Write out exactly the lines of the entries below from the one holding "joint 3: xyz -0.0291" to the one holding "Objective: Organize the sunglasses", inclusive, and leave out all other lines.

════

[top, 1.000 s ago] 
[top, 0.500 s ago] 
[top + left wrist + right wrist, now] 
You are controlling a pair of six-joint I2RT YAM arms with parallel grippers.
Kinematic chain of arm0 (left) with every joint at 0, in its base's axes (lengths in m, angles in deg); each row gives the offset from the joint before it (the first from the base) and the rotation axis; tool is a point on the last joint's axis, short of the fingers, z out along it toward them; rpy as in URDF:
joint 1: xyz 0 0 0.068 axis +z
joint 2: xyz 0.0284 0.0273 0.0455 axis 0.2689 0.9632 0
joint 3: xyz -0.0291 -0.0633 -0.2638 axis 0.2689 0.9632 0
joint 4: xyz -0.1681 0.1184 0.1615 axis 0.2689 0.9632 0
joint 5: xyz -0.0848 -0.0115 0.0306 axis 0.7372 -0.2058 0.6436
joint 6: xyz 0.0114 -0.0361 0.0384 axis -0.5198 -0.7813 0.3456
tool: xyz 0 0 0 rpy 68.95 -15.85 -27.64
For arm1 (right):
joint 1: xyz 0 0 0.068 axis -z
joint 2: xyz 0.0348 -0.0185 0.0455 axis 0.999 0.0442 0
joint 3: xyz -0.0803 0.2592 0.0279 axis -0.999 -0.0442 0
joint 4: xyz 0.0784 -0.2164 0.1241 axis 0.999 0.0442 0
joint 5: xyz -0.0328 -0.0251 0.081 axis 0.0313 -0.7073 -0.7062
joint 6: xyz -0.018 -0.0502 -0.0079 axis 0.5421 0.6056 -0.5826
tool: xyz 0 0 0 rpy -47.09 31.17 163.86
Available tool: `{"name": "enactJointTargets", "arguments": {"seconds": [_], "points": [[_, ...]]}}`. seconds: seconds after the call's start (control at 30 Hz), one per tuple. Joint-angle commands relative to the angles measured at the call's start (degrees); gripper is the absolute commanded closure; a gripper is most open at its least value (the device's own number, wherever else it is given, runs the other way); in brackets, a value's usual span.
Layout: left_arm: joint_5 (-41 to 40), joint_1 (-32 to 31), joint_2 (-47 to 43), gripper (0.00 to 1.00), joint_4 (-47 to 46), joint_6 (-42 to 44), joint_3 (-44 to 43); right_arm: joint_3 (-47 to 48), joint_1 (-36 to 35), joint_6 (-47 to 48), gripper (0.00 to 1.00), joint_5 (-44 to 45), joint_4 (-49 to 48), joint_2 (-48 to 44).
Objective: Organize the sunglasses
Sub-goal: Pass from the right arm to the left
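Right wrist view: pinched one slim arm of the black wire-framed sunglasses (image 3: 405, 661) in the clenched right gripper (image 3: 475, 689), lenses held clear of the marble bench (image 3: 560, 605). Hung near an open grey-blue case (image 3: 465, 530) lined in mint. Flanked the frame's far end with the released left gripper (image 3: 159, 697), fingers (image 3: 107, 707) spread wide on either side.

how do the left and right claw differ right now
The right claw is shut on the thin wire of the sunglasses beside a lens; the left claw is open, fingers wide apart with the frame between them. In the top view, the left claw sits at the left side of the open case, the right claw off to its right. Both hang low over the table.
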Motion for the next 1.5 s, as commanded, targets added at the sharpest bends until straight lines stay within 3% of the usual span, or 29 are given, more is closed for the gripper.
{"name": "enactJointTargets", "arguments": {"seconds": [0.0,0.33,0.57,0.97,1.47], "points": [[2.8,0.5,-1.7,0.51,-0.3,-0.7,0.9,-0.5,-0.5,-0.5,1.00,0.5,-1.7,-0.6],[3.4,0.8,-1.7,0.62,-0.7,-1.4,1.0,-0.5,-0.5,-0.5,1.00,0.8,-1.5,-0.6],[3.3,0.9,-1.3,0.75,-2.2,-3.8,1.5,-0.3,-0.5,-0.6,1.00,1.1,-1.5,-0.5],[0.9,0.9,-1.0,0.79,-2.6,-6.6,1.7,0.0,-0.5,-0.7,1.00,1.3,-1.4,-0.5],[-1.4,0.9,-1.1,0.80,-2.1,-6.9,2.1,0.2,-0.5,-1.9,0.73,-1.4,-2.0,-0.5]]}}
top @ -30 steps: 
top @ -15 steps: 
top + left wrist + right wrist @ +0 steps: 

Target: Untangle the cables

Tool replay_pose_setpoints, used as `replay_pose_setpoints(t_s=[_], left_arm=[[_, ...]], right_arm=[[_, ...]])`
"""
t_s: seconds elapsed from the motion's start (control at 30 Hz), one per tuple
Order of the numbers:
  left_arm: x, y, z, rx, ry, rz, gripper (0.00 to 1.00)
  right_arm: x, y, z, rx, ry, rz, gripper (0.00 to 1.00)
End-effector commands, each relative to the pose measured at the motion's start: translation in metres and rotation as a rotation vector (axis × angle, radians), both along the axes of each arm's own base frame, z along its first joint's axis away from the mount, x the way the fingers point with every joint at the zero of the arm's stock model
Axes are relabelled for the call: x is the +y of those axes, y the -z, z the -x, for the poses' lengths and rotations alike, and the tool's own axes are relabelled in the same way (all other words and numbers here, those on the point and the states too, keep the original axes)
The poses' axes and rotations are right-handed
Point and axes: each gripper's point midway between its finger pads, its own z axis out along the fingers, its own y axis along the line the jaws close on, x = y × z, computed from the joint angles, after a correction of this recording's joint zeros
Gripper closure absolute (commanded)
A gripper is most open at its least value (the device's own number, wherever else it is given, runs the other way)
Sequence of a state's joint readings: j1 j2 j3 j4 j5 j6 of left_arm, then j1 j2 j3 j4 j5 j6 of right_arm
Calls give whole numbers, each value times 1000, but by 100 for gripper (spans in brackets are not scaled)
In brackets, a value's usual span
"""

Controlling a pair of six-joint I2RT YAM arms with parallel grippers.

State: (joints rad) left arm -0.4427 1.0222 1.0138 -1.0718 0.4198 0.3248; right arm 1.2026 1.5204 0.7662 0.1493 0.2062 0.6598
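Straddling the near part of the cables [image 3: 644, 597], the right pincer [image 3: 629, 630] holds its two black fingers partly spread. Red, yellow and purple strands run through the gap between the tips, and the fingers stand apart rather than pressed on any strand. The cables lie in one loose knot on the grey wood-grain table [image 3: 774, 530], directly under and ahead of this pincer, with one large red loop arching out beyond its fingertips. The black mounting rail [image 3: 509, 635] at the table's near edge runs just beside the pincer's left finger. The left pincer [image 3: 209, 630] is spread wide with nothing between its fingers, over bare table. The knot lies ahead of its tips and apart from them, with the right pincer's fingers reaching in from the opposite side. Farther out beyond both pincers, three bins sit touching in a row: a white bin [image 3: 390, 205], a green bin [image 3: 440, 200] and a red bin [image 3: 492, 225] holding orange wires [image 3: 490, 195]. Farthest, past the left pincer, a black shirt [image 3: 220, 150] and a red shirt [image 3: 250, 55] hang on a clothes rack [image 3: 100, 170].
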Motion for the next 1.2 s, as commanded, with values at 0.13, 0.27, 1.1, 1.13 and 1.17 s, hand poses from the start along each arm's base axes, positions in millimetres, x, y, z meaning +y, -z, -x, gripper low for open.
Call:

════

* Result
joint 3: xyz -0.0291 -0.0633 -0.2638 axis 0.2689 0.9632 0
joint 4: xyz -0.1681 0.1184 0.1615 axis 0.2689 0.9632 0
joint 5: xyz -0.0848 -0.0115 0.0306 axis 0.7372 -0.2058 0.6436
joint 6: xyz 0.0114 -0.0361 0.0384 axis -0.5198 -0.7813 0.3456
tool: xyz 0 0 0 rpy 68.95 -15.85 -27.64
For arm1 (right):
joint 1: xyz 0 0 0.068 axis -z
joint 2: xyz 0.0348 -0.0185 0.0455 axis 0.999 0.0442 0
joint 3: xyz -0.0803 0.2592 0.0279 axis -0.999 -0.0442 0
joint 4: xyz 0.0784 -0.2164 0.1241 axis 0.999 0.0442 0
joint 5: xyz -0.0328 -0.0251 0.081 axis 0.0313 -0.7073 -0.7062
joint 6: xyz -0.018 -0.0502 -0.0079 axis 0.5421 0.6056 -0.5826
tool: xyz 0 0 0 rpy -47.09 31.17 163.86
Available tool: `{"name": "enactJointTargets", "arguments": {"seconds": [_], "points": [[_, ...]]}}`. seconds: seconds after the call's start (control at 30 Hz), one per tuple. Joint-angle commands relative to the angles measured at the call's start (degrees); gripper is the absolute commanded closure; a gripper is most open at its least value (the device's own number, wherever else it is given, runs the other way); in brackets, a value's usual span.
Layout: left_arm: joint_5 (-41 to 40), joint_1 (-32 to 31), joint_2 (-47 to 43), gripper (0.00 to 1.00), joint_4 (-47 to 46), joint_6 (-42 to 44), joint_3 (-44 to 43); right_arm: joint_3 (-47 to 48), joint_1 (-36 to 35), joint_6 (-47 to 48), gripper (0.00 to 1.00), joint_5 (-44 to 45), joint_4 (-49 to 48), joint_2 (-48 to 44).
Objective: Organize the sunglasses

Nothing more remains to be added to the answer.